Les producteurs en vente directe ont également utilisé la photo pour animer leurs magasins. Ils ne sont pas à chaque instant derrière les rayons. Ils utilisent la photo et la vidéo pour rassurer leurs clients et créer une ambiance chaleureuse dans des boutiques souvent situées en zones commerciales.

Depuis 2006, certains agriculteurs apposent leur photo et la marque collective « Le petit producteur » sur leurs emballages livrés aux commerces. Ils reversent une commission à l'entreprise détentrice du logo et restent propriétaires de leur image. Quatre cent cinquante agriculteurs donnent ainsi leur adressse et photo comme gage de la qualité de leurs produits. Apposés à l'origine sur des fraises, ces logos se trouvent aujourd'hui sur de nombreux fruits et légumes, des produits laitiers et récemment de la viande.

LE VRAI ET LE FAUX

Mais ne risque-t-on pas la saturation ? Le consommateur attribue aux produits locaux beaucoup de vertus : consommation responsable, faible empreinte écologique, qualité garantie, petits producteurs, antimondialisation, création de liens, soutien de l'emploi local. Alors attention aux retours de bâton en cas de déception. L'utilisation des photos doit être maîtrisée par les producteurs : dans les points de vente collectifs bien délimités, cela permet de dire qui fait quoi. Les photos ont du sens quand le producteur n'est pas là. Dans les GMS, il faut voir au cas par cas. Qui maîtrise la photo, l'affiche ? En grande distribution se pose inévitablement le problème des volumes, des ruptures de stock. Est-ce que l'on enlève la photo du producteur quand il n'y a plus de stock ? N'est-il pas lui-même tenté de fournir à tout prix, y compris en conditionnant la production du voisin ? « Il arrive que des photos de producteurs locaux se balancent au-dessus d'oranges importées ! », constate une conseillère de chambre d'agriculture.

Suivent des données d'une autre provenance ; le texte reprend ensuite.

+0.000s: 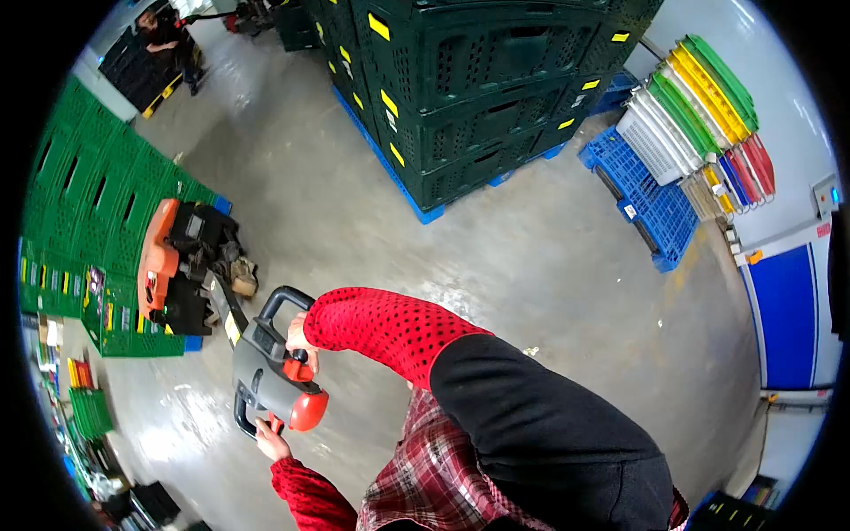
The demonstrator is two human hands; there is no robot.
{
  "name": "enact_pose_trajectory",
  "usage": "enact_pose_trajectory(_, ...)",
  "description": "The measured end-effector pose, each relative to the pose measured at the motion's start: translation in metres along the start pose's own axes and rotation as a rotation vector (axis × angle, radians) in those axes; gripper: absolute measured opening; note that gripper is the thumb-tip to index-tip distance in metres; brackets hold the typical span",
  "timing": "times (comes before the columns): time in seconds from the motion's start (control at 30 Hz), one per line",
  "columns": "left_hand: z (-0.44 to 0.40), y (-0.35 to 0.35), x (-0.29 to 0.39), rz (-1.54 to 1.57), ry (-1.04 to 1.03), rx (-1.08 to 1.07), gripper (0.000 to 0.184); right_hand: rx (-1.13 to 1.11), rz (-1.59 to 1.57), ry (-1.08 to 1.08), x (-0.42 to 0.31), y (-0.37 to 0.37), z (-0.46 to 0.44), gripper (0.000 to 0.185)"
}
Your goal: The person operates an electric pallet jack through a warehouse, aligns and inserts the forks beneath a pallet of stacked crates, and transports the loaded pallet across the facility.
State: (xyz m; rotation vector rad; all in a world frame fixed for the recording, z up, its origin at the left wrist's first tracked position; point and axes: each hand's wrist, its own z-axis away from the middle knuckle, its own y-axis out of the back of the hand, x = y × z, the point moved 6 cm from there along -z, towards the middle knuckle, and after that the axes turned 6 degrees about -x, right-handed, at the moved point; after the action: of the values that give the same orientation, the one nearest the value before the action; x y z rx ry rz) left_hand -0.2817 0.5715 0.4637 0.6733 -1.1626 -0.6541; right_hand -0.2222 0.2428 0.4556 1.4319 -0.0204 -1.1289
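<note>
The control handle (pixel 273 370) of an electric pallet truck, grey with black loop grips and red-orange parts, is between my two hands. My right hand (pixel 305 343), in a red dotted sleeve cover, is closed around the grip on its far side, by the red thumb control. My left hand (pixel 272 441) grips the nearer loop beside another red switch. A shaft runs from the handle to the orange and black truck body (pixel 173 265) at the left. Its forks are hidden. My fingers are partly covered by the handle.
Green crates (pixel 93 199) stand stacked behind the truck. Dark green crates (pixel 487 97) rise on a blue pallet (pixel 381 159) ahead. To the right are another blue pallet (pixel 651 199) and coloured baskets (pixel 686 106) by the wall. A person (pixel 164 40) is at the far left. Grey floor (pixel 567 274) lies between.
</note>
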Motion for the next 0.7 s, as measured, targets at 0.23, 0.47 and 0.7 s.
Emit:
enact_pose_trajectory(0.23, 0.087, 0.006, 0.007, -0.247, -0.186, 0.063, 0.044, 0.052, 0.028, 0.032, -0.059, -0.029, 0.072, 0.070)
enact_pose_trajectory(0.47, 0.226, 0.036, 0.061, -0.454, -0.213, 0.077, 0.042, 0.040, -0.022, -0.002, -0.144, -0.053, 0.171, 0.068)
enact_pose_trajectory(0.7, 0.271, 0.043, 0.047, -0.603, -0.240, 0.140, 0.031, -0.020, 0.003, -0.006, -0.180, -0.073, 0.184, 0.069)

Attention aussi à la lecture de plus en plus pointue et méfiante qu'ont les consommateurs, et plus encore les internautes, des campagnes publicitaires. Plusieurs d'entre elles ont fait les frais de leur approximation : pour avoir utilisé des mannequins à la place des agriculteurs annoncés, une interprofession s'est retrouvée la risée du « Petit journal » de Canal Plus. Autre risque : renvoyer vers des vidéos a parfois pour conséquence de dessiller les yeux des consommateurs qui se rendent compte que le producteur est aussi un conditionneur ou encore que l'exploitation n'a de modeste que la mention portée sur la boîte. En avant donc pour le local et la proximité. Mais si on prétend jouer le jeu de la vérité, mieux vaut éviter de donner de fausses informations.

Sur les produits issus des transformations industrielles (yaourts, huiles...), la crédibilité du message risque de s'épuiser si le produit ne se distingue pas. Le consommateur décrypte vite l'usage purement marketing de la photo. Autre danger : le grand écart constaté par les agriculteurs entre la réalité industrielle ou commerciale et l'offre produit : quand le prix du lait baisse, difficile de sourire sur les emballages. Pour Damien Kuhn, il faut « veiller à l'authenticité et à la légitimité de la démarche. Le risque d'écraser le producteur par la marque du distributeur n'est pas négligeable. » Besoin de transparence des consommateurs, de reconnaissance des producteurs, ces photos répondent à des attentes qui dépassent parfois ces derniers.